Task instructions » Extract all records. Keep each one exact.

- Opening Delimiter -

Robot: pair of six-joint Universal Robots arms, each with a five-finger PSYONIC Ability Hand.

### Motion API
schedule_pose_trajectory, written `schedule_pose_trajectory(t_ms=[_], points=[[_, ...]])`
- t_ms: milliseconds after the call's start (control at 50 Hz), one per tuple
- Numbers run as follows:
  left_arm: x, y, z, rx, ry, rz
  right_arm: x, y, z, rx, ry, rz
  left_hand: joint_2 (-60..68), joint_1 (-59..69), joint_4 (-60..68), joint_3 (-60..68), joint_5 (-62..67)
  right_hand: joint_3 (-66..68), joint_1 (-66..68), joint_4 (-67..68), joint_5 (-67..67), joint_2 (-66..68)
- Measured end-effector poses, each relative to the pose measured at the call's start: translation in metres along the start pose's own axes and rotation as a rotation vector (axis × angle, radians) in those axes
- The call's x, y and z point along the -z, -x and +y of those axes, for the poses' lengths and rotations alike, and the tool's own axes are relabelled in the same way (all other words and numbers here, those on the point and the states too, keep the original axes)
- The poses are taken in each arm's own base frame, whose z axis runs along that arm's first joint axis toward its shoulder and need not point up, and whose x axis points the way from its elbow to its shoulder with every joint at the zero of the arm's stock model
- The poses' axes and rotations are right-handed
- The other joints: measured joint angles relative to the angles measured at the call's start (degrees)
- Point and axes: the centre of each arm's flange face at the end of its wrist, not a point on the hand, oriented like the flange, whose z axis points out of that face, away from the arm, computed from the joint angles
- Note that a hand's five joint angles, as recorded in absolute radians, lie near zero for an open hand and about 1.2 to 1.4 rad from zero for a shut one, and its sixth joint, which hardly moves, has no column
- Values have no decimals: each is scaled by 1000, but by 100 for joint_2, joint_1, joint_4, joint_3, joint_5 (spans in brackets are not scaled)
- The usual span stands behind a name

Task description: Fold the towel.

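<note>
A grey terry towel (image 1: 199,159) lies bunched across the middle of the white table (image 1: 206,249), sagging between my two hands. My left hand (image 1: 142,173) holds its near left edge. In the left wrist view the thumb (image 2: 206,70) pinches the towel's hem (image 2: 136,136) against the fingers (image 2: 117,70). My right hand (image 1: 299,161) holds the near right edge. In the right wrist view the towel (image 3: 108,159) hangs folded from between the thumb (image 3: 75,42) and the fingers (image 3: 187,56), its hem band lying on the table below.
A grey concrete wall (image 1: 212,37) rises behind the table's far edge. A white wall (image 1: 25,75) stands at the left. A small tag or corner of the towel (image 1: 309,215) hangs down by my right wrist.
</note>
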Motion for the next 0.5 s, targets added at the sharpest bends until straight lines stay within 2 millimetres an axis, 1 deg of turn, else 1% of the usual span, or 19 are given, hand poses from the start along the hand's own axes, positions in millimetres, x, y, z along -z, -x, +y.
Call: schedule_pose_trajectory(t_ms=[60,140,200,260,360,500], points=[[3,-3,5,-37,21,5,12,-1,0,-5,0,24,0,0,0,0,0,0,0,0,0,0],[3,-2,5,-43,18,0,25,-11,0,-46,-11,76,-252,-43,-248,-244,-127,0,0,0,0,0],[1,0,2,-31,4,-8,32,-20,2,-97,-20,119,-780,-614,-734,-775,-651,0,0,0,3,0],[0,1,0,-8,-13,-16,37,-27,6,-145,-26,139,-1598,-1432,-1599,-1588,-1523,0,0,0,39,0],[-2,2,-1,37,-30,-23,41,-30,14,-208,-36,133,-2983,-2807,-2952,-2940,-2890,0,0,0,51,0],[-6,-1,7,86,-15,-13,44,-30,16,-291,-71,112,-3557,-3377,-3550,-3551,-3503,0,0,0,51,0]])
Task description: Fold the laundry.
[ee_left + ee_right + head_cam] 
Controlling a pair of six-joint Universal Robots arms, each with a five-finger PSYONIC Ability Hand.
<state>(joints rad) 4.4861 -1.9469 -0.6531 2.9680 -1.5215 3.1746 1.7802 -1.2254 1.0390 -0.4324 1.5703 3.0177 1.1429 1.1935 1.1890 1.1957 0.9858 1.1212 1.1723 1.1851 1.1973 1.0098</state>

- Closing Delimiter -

Solution »
Robot: pair of six-joint Universal Robots arms, each with a five-finger PSYONIC Ability Hand.

### Motion API
schedule_pose_trajectory, written `schedule_pose_trajectory(t_ms=[_], points=[[_, ...]])`
- t_ms: milliseconds after the call's start (control at 50 Hz), one per tuple
- Numbers run as follows:
  left_arm: x, y, z, rx, ry, rz
  right_arm: x, y, z, rx, ry, rz
  left_hand: joint_2 (-60..68), joint_1 (-59..69), joint_4 (-60..68), joint_3 (-60..68), joint_5 (-62..67)
  right_hand: joint_3 (-66..68), joint_1 (-66..68), joint_4 (-67..68), joint_5 (-67..67), joint_2 (-66..68)
- Measured end-effector poses, each relative to the pose measured at the call's start: translation in metres along the start pose's own axes and rotation as a rotation vector (axis × angle, radians) in those axes
- The call's x, y and z point along the -z, -x and +y of those axes, for the poses' lengths and rotations alike, and the tool's own axes are relabelled in the same way (all other words and numbers here, those on the point and the states too, keep the original axes)
- The poses are taken in each arm's own base frame, whose z axis runs along that arm's first joint axis toward its shoulder and need not point up, and whose x axis points the way from its elbow to its shoulder with every joint at the zero of the arm's stock model
- The poses' axes and rotations are right-handed
- The other joints: measured joint angles relative to the angles measured at the call's start (degrees)
- Point and axes: the centre of each arm's flange face at the end of its wrist, not a point on the hand, oriented like the flange, whose z axis points out of that face, away from the arm, computed from the joint angles
- Note that a hand's five joint angles, as recorded in absolute radians, lie near zero for an open hand and about 1.2 to 1.4 rad from zero for a shut one, and its sixth joint, which hardly moves, has no column
- Values have no decimals: each is scaled by 1000, but by 100 for joint_2, joint_1, joint_4, joint_3, joint_5 (spans in brackets are not scaled)
- The usual span stands behind a name

Task description: Fold the towel.

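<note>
A grey terry towel (image 1: 199,159) lies bunched across the middle of the white table (image 1: 206,249), sagging between my two hands. My left hand (image 1: 142,173) holds its near left edge. In the left wrist view the thumb (image 2: 206,70) pinches the towel's hem (image 2: 136,136) against the fingers (image 2: 117,70). My right hand (image 1: 299,161) holds the near right edge. In the right wrist view the towel (image 3: 108,159) hangs folded from between the thumb (image 3: 75,42) and the fingers (image 3: 187,56), its hem band lying on the table below.
A grey concrete wall (image 1: 212,37) rises behind the table's far edge. A white wall (image 1: 25,75) stands at the left. A small tag or corner of the towel (image 1: 309,215) hangs down by my right wrist.
</note>
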Motion for the next 0.5 s, targets added at the sharpest bends until straight lines stay within 2 millimetres an axis, 1 deg of turn, else 1% of the usual span, or 19 are given, hand poses from the start along the hand's own axes, positions in millimetres, x, y, z along -z, -x, +y.
Call: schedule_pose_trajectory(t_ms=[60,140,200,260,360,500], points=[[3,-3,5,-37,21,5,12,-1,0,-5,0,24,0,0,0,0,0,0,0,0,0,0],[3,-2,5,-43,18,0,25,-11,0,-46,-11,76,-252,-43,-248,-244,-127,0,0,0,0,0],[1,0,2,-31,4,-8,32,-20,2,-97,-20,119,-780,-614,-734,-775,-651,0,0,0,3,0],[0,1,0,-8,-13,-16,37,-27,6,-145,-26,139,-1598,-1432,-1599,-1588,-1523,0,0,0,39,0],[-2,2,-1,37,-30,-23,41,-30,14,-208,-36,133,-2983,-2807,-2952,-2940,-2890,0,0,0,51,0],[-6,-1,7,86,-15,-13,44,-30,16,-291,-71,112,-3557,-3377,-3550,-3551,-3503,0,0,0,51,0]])
Task description: Fold the laundry.
[ee_left + ee_right + head_cam] 
Controlling a pair of six-joint Universal Robots arms, each with a five-finger PSYONIC Ability Hand.
<state>(joints rad) 4.4861 -1.9469 -0.6531 2.9680 -1.5215 3.1746 1.7802 -1.2254 1.0390 -0.4324 1.5703 3.0177 1.1429 1.1935 1.1890 1.1957 0.9858 1.1212 1.1723 1.1851 1.1973 1.0098</state>

Nothing more is needed for this exercise.